9 of 69 comments (clear)

  1. Valoe by rossdee · · Score: 2

    "Earnings per share: $1.74 vs. $1.72 per a Thomson Reuters consensus"

    A one percemt drop im expected earnings causes a ten percent drop in share price? I thimkit was overpriced in the first place

    1. Re:Valoe by ClickOnThis · · Score: 2

      "Earnings per share: $1.74 vs. $1.72 per a Thomson Reuters consensus"

      A one percemt drop im expected earnings causes a ten percent drop in share price? I thimkit was overpriced in the first place

      Earnings actually beat the Thomson Reuters consensus. But that's just the consensus. Various analysts had estimates well above $1.74.

      In the current after-market, the stock price is starting to bounce up from around $164. Was the sell-off an over-reaction? Probably. Sooner or later, the stock will recover.

      And as for it being overpriced ... valuations can be weird, and the market can ignore them. Look at Tesla for example. There's no reason for its stock price to be above $300. Yet it is.

      --
      If it weren't for deadlines, nothing would be late.
  2. Seriously? by smithmc · · Score: 2

    Do I understand correctly that, in the quoted part of the posted story, the first number is the actual performance and the second one is the estimate? These numbers are essentially identical, i.e. FB hit its estimates almost precisely. So what's the problem, other than that investors are a bunch of histrionic idiots looking way too hard for something to get upset about?

    --
    Downmodding is the refuge of the weak. Don't downmod, make a better argument!
    1. Re:Seriously? by Quirkz · · Score: 2

      Stocks are weird. The daily report on the radio will talk about them being "up" or "down" but then often explain it's only a tiny fraction of a percent, sometimes even a single point, which in my mind ought to be "essentially unchanged."
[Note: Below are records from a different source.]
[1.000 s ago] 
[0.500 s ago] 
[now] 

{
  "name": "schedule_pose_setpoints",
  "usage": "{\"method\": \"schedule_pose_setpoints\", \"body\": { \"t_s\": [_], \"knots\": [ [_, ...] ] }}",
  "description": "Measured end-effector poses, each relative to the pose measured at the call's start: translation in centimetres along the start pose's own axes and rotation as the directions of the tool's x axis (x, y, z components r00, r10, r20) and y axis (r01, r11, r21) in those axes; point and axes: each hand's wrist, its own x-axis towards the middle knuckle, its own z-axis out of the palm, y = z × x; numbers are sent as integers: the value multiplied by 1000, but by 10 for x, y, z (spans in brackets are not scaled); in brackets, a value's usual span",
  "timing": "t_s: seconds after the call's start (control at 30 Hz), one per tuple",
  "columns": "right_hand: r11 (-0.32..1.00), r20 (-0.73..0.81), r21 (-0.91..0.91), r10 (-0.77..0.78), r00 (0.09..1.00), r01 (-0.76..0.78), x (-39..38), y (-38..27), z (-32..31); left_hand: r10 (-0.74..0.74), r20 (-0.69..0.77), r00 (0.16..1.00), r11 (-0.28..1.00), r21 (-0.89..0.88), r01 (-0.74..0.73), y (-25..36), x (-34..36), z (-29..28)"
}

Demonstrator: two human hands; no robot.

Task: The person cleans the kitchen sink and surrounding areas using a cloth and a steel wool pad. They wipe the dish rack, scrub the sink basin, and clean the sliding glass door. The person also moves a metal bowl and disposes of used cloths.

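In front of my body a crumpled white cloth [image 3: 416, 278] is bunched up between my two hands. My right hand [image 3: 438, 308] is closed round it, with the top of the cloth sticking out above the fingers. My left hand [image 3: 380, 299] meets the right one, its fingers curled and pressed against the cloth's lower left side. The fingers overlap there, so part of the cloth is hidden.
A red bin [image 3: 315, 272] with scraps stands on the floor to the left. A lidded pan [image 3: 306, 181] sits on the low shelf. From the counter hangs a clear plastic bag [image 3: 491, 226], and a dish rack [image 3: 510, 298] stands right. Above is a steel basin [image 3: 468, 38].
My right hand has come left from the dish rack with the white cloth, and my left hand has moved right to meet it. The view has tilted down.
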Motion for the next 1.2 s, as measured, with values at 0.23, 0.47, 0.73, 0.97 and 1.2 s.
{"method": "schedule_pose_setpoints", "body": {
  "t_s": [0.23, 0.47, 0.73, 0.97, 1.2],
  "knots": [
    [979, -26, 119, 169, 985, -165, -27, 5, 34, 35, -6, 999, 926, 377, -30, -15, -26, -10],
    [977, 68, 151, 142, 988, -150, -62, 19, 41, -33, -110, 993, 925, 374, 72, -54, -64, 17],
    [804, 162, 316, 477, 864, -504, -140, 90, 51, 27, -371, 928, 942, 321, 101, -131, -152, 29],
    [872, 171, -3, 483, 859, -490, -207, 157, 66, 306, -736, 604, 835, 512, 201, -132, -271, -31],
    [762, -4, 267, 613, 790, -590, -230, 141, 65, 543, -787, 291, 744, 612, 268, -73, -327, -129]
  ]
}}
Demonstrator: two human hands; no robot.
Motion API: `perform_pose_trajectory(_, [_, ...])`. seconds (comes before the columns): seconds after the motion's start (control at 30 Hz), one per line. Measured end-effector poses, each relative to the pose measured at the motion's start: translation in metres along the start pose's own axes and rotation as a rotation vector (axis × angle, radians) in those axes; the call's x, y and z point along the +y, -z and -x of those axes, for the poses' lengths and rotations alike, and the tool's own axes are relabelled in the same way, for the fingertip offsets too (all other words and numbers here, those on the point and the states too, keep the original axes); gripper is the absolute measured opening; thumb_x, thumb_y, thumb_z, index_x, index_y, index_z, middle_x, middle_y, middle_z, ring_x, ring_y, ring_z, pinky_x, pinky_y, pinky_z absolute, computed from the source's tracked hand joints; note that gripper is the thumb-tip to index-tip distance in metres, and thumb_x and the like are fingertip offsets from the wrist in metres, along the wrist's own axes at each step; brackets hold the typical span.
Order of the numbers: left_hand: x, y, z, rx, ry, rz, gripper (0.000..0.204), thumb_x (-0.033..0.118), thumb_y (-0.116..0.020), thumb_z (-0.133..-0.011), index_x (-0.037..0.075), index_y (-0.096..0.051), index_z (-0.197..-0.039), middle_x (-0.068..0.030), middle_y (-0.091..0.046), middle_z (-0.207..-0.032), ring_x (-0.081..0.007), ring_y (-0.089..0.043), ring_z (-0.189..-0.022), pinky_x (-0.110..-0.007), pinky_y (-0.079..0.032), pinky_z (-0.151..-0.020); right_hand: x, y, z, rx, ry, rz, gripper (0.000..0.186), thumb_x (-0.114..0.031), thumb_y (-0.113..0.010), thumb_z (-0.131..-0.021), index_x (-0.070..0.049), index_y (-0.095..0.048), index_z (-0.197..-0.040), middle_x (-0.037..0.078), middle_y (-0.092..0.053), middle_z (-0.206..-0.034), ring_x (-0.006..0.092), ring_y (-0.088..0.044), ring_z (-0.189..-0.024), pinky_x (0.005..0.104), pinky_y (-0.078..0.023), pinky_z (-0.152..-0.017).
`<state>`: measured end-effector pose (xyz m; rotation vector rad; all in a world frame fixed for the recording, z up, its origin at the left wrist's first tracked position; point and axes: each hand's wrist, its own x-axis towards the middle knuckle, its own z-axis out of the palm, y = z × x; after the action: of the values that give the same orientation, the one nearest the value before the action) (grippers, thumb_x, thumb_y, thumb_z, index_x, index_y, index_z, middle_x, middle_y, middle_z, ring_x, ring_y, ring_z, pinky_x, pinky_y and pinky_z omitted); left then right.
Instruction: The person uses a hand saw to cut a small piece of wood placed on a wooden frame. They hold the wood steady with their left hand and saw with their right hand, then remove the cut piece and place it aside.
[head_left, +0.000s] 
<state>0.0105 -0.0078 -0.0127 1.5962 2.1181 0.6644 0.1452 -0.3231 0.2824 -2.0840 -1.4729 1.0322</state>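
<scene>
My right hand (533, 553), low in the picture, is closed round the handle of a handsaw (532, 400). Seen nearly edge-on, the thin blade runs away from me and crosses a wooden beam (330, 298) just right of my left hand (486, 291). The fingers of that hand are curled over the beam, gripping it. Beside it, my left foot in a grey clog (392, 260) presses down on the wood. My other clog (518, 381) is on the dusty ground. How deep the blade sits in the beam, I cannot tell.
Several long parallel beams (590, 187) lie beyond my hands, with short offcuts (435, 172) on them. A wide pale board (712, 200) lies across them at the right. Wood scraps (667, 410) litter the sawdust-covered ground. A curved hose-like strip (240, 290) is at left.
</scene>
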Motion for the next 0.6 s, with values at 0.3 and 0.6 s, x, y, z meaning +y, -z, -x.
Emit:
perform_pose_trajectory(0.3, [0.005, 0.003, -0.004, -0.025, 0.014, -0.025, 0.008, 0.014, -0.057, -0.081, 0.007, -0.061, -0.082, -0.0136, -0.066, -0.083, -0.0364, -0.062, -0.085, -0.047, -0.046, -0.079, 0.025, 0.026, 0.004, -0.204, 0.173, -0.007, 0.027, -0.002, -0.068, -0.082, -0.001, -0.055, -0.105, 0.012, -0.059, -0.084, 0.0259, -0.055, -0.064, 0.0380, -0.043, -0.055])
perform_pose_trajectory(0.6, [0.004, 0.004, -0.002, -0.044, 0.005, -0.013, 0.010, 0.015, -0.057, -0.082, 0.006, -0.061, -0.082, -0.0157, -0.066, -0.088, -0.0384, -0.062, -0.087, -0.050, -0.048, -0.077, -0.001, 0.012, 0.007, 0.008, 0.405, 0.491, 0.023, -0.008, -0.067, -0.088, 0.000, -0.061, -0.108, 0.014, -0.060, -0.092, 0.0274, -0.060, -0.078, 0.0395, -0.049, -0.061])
      Sometime this week I heard "markets were mixed. The Dow was up $x, or roughly .8%. The NASDAQ was down one point." All I could think was, you really call that *mixed*?

    2. Re:Seriously? by drinkypoo · · Score: 2

      HF traders already have computers telling them this stuff. Hold a grudge much?

      Against HFT? Absolutely. HFT harms actual investors.

      --
      "You're right," Fisheye says. "I should have set it on 'whip' or 'chop.'"
  3. Stuff that doesn't matter by ebcdic · · Score: 3, Interesting

    Can we stick to technical stuff please?

  4. Mark Zuckerberg's fortune tumbled by $16.8 billion by schwit1 · · Score: 2

    As of Thursday’s close, he will slide to sixth place from third on the Bloomberg Billionaires Index. That's tough.

  5. Irrational investors by OneHundredAndTen · · Score: 2

    As usual, investors acting irrationally and like a mob of sheep. No wonder we have market meltdowns every so often. FB remains of PoS though, so no sorrow here.

  6. Re:(((them))) by dromgodis · · Score: 2

    I have the same sentiment, but after having discussed it with people I have come to believe that it is not likely to work even if the trust issue was somehow resolved.

    Reason one is that it would require that close to all users pay for membership. The value as an advertising company is largely based on the sheer amount of eyeballs coupled with the massive amount of decent quality profiling information. If they lost that from 50% of their users, the ad value of the remaining 50% of the members would be less than 50%.

    Reason two, which is for the tinfoils among us, is that if they want to use the platform for other ends than to make ad money, e.g. to drive a political agenda or superintelligence takeover, then they would still need the profiling as input and could use the ad/"news" as a manipulation stream.